Successe poi un fatto che per diverse notti non mi fece dormire.

Era avvenuto un deragliamento di un treno e la causa era stata individuata in una molla a balestra (ogni officina che faceva questo lavoro doveva stampare la propria sigla); la mia paura era giustificata da un fatto avvenuto qualche mese prima. Un saldatore operaio che era addetto al riordino delle staffe delle suddette molle, non eseguiva bene il lavoro e questo me lo riferì un altro operaio: per non compromettere quest’ultimo sorpresi il responsabile sul fatto, lo redarguii dicendogli che su quel treno avrebbero potuto viaggiare anche i suoi famigliari e gli feci notare la gravità di quello che faceva: mi si raccomandò di non fargli rapporto e non glielo feci.

Pensando a quel caso, lo collegavo al deragliamento. Non sempre si possono seguire tutti i lavori ma quando succede qualche disastro è sempre il capo reparto che paga, anche se per la leggerezza degli operai che eseguono male il lavoro. Mia moglie cercava in tutti i modi di tranquillizzarmi e mi diceva di dormire tranquillo. Mi liberai di questo peso solo quando seppi che l’officina che l’aveva riparata era quella di Verona.

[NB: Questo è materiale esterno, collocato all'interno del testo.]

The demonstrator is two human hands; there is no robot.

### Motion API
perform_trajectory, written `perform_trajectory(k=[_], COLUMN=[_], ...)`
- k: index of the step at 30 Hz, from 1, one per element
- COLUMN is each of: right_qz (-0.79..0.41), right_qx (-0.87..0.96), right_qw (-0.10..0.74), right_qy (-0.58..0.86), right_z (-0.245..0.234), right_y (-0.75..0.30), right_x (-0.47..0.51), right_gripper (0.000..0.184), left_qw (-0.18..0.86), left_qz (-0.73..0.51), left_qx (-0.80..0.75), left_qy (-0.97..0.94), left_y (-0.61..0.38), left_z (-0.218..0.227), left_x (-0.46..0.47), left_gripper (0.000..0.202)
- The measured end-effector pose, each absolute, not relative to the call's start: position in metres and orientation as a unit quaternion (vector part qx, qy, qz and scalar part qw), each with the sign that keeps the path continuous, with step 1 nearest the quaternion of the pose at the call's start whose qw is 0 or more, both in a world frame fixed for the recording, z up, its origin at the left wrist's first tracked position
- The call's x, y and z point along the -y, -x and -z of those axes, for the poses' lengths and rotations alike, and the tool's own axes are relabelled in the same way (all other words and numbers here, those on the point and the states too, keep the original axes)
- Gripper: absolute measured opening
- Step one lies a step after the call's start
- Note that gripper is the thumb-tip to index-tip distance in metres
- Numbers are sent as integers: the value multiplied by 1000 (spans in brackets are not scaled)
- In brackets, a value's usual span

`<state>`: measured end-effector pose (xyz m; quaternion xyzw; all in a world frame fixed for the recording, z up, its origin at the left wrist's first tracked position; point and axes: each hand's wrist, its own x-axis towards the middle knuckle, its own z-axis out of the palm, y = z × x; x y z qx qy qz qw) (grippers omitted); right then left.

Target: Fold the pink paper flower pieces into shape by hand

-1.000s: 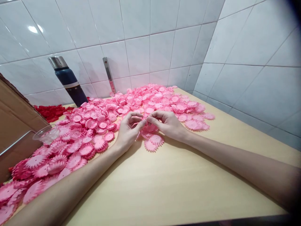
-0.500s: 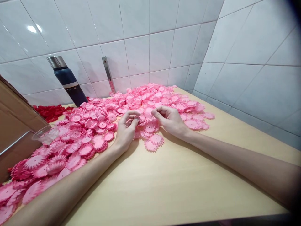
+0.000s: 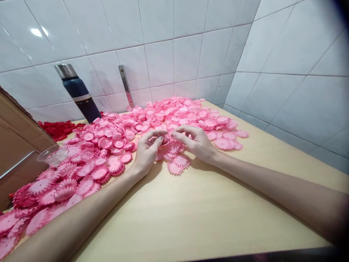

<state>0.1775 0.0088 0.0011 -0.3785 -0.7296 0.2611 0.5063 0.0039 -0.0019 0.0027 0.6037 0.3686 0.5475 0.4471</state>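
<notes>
Pink paper-like flowers (image 3: 114, 145) cover the tabletop (image 3: 207, 211) from its left edge to the far right corner.

Head view, entry 1: my left hand (image 3: 147, 151) lies at the near rim of the heap. Thumb and forefinger are pinched nearly closed on one pink flower (image 3: 164, 139), held just above the others.

Entry 2: my right hand (image 3: 196, 142) has its fingers curled, with thumb and forefinger tips against the same flower. Whether they actually grip it, I cannot tell.

Entry 3, change: half a second ago my hands were apart with a gap over the heap. Now the fingertips meet again. Judgement: the single flower is back between both hands, so the fine handling of it goes on.

Entry 4, surroundings: dark flask (image 3: 77, 92) at the far edge, red flowers (image 3: 58, 129) beside it, clear cup (image 3: 53, 154) and cardboard box (image 3: 16, 138) at the left edge.
</notes>
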Motion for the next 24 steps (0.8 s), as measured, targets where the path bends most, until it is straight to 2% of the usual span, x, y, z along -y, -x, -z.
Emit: perform_trajectory(k=[4,8,12,15,19,23,24], right_qz=[-254,-263,-206,-214,-191,-195,-177], right_qx=[714,699,673,699,667,697,674], right_qw=[536,547,571,554,582,570,592], right_qy=[372,378,423,399,425,389,405], right_z=[1,4,5,4,5,4,4], right_y=[-175,-176,-176,-176,-176,-176,-176], right_x=[-8,-11,-15,-15,-15,-17,-17], right_gripper=[13,20,14,12,12,11,10], left_qw=[446,419,414,414,395,395,396], left_qz=[-519,-529,-534,-540,-540,-544,-546], left_qx=[-382,-392,-376,-367,-375,-376,-373], left_qy=[-621,-625,-633,-635,-641,-638,-637], left_y=[-5,-6,-8,-8,-8,-7,-7], left_z=[-5,-4,-3,-4,-3,-2,-2], left_x=[4,4,3,3,4,4,4], left_gripper=[16,17,17,15,14,14,14])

Passarono diversi mesi sotto la direzione del nuovo ingegnere capo e sembrava tutto tranquillo, quando un giorno mi chiamò per dirmi che mi avrebbe portato via un capo tecnico aggiunto e che, oltre la direzione del reparto, avrei dovuto assumermi anche la sua parte di lavoro.

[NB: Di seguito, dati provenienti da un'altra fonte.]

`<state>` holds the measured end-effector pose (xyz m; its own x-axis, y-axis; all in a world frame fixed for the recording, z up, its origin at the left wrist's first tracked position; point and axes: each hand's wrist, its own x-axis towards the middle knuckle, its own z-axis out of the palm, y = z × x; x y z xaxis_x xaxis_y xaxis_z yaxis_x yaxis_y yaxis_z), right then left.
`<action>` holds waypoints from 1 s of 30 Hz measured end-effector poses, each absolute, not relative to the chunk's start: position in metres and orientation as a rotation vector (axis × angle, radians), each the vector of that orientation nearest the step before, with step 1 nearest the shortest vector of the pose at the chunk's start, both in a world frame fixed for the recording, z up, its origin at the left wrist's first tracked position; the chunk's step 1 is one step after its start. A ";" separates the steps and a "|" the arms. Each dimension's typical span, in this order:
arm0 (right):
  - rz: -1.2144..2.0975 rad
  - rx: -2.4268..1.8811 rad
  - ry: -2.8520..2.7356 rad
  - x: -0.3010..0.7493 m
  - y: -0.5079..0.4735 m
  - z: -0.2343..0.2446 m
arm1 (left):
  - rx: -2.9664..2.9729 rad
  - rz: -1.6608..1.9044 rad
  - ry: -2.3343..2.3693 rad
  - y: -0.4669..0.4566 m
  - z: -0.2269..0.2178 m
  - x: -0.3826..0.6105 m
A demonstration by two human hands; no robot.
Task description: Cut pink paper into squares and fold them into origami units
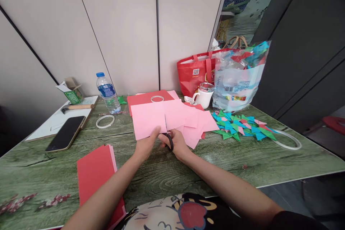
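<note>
A pair of dark-handled scissors [169, 142] is gripped in my right hand [178, 143], its blades within a slit in a pink sheet of paper [148, 118]. The slit runs up from the sheet's near edge. My left hand [147, 145] pinches that sheet at its lower edge, thumb on top, just left of the scissors. Several loose pink sheets [192, 133] lie fanned on the table to the right, with red paper among them. Behind the held sheet rests a stack of red paper [145, 97] with a white ring of tape [157, 99] on it.
On the left lie a phone [66, 133], a hammer [78, 106], another ring [105, 121] and red sheets [95, 176]; a water bottle [108, 93] stands behind. A white mug [204, 97], red bag [188, 75], plastic bag [237, 86] and folded paper pieces [239, 125] occupy the right.
</note>
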<state>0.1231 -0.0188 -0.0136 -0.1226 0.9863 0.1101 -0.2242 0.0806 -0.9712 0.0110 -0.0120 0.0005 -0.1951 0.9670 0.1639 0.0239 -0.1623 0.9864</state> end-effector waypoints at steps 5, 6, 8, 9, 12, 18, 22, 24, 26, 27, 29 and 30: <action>1.311 -0.928 -1.181 0.126 -0.016 -0.015 | 1.248 1.468 1.264 -0.013 -0.002 0.013; 1.302 -0.936 -1.176 0.127 -0.015 -0.015 | 1.249 1.469 1.259 -0.012 -0.002 0.013; 1.302 -0.943 -1.161 0.129 -0.014 -0.015 | 1.230 1.492 1.242 -0.011 -0.003 0.013; 1.313 -0.937 -1.154 0.129 -0.013 -0.015 | 1.211 1.514 1.224 -0.010 -0.003 0.013; 1.373 -0.889 -1.136 0.129 -0.014 -0.014 | 1.131 1.576 1.119 -0.006 0.000 0.010; 1.423 -0.869 -1.192 0.128 -0.014 -0.013 | 1.066 1.475 1.029 -0.009 0.014 0.008; 1.409 -0.860 -1.224 0.129 -0.016 -0.009 | 1.208 1.354 1.019 -0.010 0.012 0.007; 1.410 -0.826 -1.254 0.130 -0.017 -0.008 | 1.238 1.315 1.049 -0.009 0.009 0.006; 1.414 -0.786 -1.281 0.131 -0.016 -0.008 | 1.262 1.286 1.083 -0.009 0.005 0.005; 1.414 -0.776 -1.291 0.131 -0.016 -0.009 | 1.274 1.276 1.094 -0.008 0.004 0.005; 1.405 -0.781 -1.298 0.132 -0.015 -0.011 | 1.297 1.268 1.111 -0.009 0.004 0.005; 1.400 -0.790 -1.296 0.132 -0.014 -0.012 | 1.307 1.269 1.122 -0.009 0.004 0.006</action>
<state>0.1322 -0.0138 -0.0123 -0.2585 0.9509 0.1703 -0.2429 0.1066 -0.9642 0.0057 -0.0091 0.0043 0.0356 0.9927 0.1153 -0.0068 -0.1151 0.9933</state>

Io risposi che mi rifiutavo, che l’avrei fatto se tale trattamento fosse stato applicato anche agli altri capi reparto. Lui mi disse che durante la malattia di questo tecnico avevo assolto questo compito e che potevo continuare a farlo. “Senta ingegnere, l’ho potuto fare per un periodo breve in cui è stato assente ma molte cose sono rimaste sospese e se l’assenza fosse continuata oltre, se ne sarebbero accumulate altre. Del resto, quello che è successo a me è successo anche a lei: si ricorda quando sono stati assenti i due ingegneri aggiunti? Lei ha mandato avanti l’officina da solo, e allora perché non manda via quei due ingegneri, perché tanto lei non ha bisogno di loro?“.

Rispose solo con una parola: ” Toccato”, e non se ne parlò più.